▶ _WORK ORDER_: Only the number is wanted: how many lines of the data contain "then"?
(Beginning of MATERIAL PROVIDED)
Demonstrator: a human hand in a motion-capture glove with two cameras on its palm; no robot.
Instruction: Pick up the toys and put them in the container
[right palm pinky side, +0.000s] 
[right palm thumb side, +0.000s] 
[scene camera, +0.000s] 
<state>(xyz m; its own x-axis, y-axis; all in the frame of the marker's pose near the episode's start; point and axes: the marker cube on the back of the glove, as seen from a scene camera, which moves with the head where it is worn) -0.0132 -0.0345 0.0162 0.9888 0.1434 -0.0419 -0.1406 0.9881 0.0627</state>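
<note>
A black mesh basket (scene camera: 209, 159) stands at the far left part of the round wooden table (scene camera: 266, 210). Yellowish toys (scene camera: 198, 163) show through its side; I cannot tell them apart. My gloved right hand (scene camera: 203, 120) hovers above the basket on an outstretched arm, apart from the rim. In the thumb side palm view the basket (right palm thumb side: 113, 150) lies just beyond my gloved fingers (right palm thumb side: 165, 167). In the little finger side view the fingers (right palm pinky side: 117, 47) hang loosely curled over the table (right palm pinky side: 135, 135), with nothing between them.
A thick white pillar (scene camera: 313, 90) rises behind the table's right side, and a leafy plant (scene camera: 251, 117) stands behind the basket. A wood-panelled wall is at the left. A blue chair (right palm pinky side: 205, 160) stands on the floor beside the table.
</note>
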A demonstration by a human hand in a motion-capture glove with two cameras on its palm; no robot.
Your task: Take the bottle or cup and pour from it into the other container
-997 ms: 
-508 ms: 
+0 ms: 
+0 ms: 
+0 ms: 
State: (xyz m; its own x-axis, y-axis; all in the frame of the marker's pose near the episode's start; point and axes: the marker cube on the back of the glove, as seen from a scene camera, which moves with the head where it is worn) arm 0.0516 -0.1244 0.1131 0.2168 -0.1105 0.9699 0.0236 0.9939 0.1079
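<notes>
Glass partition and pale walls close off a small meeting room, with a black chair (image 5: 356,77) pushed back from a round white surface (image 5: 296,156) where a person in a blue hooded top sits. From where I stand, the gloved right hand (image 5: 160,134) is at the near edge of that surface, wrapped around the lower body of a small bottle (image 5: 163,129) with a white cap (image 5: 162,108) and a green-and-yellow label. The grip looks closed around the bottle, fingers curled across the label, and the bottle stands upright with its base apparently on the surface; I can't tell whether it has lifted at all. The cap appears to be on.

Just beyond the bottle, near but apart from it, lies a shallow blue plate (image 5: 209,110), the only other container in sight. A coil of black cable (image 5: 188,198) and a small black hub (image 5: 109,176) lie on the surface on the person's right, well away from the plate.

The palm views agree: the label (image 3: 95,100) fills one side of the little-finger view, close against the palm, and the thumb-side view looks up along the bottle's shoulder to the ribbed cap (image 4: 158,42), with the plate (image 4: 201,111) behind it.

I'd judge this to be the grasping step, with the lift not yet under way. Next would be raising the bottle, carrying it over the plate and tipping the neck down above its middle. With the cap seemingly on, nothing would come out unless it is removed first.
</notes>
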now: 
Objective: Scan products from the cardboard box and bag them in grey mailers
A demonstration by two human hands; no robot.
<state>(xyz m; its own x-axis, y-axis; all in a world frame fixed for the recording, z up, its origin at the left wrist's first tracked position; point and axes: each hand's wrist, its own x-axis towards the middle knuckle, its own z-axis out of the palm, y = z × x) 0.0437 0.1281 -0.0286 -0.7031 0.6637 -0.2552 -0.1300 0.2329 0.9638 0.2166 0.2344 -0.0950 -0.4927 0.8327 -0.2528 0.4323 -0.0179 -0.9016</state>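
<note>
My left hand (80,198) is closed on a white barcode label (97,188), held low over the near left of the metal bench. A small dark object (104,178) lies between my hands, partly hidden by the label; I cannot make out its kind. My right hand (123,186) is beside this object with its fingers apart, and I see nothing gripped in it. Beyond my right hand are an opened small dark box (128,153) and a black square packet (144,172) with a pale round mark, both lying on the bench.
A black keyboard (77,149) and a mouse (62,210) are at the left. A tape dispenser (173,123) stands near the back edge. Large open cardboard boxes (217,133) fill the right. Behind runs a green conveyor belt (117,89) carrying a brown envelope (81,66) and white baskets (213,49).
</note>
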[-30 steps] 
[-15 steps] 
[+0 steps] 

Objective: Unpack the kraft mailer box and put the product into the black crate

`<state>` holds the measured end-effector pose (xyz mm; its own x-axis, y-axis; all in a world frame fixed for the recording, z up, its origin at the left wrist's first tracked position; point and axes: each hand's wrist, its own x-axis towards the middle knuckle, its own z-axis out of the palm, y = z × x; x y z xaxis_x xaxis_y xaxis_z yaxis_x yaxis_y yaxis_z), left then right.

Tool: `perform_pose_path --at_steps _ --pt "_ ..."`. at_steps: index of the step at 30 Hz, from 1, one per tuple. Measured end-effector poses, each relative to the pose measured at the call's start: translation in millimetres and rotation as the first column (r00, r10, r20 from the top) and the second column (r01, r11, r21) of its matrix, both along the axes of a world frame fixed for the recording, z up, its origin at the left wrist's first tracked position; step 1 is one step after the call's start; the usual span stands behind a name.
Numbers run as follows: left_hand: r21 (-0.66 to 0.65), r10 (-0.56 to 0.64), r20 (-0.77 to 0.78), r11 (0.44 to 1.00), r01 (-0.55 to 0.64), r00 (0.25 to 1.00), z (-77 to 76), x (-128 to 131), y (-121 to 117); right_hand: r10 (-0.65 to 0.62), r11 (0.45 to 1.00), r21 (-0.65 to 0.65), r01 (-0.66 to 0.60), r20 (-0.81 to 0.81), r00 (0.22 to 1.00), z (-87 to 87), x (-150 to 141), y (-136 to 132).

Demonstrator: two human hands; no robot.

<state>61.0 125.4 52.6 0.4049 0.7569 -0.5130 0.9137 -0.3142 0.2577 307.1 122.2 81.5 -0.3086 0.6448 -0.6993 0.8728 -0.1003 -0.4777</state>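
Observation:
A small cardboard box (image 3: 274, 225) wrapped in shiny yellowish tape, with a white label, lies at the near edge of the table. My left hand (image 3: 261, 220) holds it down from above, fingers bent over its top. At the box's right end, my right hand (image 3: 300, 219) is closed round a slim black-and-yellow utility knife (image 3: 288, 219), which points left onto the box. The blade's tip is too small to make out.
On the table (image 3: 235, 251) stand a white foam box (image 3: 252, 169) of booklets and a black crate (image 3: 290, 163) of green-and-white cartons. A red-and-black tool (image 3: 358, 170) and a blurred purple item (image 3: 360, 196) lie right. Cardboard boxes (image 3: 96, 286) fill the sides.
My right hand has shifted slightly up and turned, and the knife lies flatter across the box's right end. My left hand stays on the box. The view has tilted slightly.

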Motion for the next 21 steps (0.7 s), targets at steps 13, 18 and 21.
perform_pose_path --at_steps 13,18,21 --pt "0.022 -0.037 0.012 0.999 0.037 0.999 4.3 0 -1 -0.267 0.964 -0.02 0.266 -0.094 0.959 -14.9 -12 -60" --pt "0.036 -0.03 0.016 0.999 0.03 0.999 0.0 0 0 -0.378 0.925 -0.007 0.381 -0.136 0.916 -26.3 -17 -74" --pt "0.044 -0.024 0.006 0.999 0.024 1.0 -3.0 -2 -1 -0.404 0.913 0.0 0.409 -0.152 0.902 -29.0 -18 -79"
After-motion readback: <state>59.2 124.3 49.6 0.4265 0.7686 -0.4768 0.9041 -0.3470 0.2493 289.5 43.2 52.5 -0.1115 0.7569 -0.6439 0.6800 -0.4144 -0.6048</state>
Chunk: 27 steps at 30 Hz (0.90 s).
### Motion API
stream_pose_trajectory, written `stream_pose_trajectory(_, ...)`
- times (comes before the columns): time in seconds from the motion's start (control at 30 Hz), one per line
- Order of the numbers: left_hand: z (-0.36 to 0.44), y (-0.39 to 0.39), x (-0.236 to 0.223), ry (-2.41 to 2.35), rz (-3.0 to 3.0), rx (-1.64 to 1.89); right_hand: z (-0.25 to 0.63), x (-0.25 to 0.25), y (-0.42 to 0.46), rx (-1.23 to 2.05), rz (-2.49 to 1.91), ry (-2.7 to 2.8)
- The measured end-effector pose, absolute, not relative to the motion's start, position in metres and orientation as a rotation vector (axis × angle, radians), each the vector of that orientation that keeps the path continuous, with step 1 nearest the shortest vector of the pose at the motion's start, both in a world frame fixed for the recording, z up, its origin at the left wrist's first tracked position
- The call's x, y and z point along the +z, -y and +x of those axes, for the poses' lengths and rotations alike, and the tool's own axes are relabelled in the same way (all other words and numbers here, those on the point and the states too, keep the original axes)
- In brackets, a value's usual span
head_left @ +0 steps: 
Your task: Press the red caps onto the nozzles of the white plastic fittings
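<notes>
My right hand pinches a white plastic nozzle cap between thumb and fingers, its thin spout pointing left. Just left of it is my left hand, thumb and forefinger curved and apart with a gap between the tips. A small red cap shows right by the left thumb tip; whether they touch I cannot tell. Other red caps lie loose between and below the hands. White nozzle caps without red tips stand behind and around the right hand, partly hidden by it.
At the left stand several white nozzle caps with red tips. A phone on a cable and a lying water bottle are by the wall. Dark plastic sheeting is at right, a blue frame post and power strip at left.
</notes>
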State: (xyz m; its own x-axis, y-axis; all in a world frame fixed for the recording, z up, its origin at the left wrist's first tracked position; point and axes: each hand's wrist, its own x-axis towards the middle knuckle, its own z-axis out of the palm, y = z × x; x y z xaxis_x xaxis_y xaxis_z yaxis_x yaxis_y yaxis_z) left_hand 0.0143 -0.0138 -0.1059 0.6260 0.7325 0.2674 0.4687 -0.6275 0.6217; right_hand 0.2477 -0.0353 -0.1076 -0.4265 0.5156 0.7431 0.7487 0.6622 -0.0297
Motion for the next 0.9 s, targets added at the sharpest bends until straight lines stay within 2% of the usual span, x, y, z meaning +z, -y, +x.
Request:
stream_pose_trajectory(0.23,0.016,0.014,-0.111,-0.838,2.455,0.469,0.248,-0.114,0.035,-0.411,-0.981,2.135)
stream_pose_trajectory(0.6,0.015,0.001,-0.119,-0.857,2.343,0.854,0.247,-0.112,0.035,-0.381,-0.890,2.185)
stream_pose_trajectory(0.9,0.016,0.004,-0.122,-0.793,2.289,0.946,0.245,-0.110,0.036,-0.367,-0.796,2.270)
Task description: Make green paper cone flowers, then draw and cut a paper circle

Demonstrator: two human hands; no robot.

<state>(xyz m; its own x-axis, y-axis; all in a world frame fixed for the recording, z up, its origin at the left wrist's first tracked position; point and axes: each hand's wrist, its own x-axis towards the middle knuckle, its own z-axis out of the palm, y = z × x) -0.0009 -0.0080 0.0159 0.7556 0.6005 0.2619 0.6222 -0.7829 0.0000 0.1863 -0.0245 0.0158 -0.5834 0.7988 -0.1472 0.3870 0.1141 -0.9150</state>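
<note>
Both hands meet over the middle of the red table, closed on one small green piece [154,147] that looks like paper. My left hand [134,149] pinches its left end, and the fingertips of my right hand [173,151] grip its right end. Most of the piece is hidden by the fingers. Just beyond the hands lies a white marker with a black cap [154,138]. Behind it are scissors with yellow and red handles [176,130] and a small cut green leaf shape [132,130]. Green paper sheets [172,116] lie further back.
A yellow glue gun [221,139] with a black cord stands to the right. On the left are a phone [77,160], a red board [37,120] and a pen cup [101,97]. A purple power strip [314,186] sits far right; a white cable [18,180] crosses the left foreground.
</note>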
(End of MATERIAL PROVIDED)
▶ _WRITTEN ANSWER_: 2